--- START ---

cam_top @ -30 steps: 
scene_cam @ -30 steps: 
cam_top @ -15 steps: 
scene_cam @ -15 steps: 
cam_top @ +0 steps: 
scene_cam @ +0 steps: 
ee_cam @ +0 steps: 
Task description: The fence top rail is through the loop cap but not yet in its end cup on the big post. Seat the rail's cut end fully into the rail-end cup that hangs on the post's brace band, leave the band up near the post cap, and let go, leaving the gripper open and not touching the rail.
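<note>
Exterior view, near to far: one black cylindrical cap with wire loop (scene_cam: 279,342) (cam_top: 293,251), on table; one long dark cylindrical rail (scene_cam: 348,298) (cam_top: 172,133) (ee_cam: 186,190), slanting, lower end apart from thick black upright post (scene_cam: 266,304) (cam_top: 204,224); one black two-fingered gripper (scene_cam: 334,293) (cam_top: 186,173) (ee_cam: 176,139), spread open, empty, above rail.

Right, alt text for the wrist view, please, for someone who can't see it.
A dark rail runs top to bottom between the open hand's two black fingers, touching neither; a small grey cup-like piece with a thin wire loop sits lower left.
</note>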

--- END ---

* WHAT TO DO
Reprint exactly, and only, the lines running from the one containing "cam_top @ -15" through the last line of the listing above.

* RESPONSE TO THE TASK
cam_top @ -15 steps: 
scene_cam @ -15 steps: 
cam_top @ +0 steps: 
scene_cam @ +0 steps: 
ee_cam @ +0 steps: 
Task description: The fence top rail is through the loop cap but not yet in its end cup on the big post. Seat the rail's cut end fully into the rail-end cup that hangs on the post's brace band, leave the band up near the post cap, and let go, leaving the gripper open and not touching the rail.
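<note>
Exterior view, near to far: one black cylindrical cap with wire loop (scene_cam: 279,342) (cam_top: 293,251), on table; one long dark cylindrical rail (scene_cam: 348,298) (cam_top: 172,133) (ee_cam: 186,190), slanting, lower end apart from thick black upright post (scene_cam: 266,304) (cam_top: 204,224); one black two-fingered gripper (scene_cam: 334,293) (cam_top: 186,173) (ee_cam: 176,139), spread open, empty, above rail.

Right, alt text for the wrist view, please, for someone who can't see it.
A dark rail runs top to bottom between the open hand's two black fingers, touching neither; a small grey cup-like piece with a thin wire loop sits lower left.
</note>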

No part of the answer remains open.